Il permesso – 48 ore fuori: la recensione di Mauro Lanari

“Due giorni ci sembravano il periodo giusto per dare dinamicità alla storia. Ho cominciato a fare l’attore alla terza settimana. Era la prima volta che mi dirigevo e il primo giorno ero distratto dal meteo e dai miei doveri di regista, così non entravo in scena. Quel giorno mia moglie Francesca Neri era sul set e mi ha rimproverato, così ho imparato a separare i ruoli”. Amendola appare quasi al 5° minuto del film, si ferma in Mezzo Busto/Mezzo Primo Piano per accendersi una sigaretta, la sosta dura circa 15 secondi, poi esce dall’inquadratura e si fa riprendere di spalle con sott’il suo nome come regista.

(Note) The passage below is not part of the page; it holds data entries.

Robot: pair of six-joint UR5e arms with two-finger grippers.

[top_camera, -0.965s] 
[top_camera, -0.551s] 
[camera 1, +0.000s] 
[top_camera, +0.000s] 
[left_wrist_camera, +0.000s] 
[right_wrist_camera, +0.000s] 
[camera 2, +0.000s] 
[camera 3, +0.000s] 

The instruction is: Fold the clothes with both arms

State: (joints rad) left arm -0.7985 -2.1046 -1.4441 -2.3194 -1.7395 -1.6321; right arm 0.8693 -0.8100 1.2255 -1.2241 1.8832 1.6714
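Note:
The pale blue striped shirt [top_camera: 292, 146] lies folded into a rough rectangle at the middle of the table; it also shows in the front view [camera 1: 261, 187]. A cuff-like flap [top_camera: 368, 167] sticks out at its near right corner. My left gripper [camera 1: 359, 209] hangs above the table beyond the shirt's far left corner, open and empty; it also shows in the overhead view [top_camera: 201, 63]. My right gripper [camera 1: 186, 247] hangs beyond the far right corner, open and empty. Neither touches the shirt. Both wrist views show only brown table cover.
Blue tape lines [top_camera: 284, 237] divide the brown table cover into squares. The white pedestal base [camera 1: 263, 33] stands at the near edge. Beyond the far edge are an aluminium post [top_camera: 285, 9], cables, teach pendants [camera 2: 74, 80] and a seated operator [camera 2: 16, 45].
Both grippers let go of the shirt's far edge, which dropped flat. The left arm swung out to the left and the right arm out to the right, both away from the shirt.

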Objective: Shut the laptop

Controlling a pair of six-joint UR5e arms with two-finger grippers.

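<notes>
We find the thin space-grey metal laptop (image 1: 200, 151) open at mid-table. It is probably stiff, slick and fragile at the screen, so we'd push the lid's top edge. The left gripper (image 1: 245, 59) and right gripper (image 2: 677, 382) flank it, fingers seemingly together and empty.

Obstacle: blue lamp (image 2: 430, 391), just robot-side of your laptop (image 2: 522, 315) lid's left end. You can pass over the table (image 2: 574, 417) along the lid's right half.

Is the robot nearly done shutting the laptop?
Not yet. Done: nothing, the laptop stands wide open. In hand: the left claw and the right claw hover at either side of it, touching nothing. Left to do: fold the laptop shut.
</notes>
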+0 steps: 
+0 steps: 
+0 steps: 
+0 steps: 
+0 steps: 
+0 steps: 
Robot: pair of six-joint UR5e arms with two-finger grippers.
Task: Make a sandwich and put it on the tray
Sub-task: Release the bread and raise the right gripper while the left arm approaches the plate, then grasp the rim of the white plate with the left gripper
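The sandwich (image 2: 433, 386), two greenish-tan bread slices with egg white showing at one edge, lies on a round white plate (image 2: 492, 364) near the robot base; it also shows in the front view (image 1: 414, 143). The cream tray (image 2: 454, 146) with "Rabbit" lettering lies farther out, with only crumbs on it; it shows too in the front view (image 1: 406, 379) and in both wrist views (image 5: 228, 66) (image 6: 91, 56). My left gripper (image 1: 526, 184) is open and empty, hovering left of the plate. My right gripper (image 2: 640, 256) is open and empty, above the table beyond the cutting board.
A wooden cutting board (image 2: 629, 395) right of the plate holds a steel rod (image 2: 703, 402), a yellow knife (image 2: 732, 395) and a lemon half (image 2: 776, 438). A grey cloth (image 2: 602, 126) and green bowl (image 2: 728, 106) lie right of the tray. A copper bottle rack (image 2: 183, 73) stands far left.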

Siamo nel 2017 e ancora i personaggi vengono presentati con stratagemmi da manuale di sceneggiatura del (bis)nonno? “La struttura a incastro m’ha molto colpito e affascinato”. Ma il “puzzle movie” non aveva già esaurito la sua insulsa vena oltre dieci anni fa, con Mendes, Haggis, la “trilogia sulla morte” d’Iñárritu? Avanguardia nostrana che rincorre stilemi già naftalinizzati nel resto del mondo. Ne “Il Permesso” si salva una (l’unica) invenzione, quello del ragazzo ch’in galera s’è appassionato all’Architettura dei giardini (“Architettura del paesaggio”) e della ragazza che, avendo studiato dalle suore, flirta con lui citandogl’il “Cantico dei cantici” (“Giardino chiuso tu sei, / sorella mia, sposa / giardino chiuso, fontana sigillata…”: 4, 12 ecc.).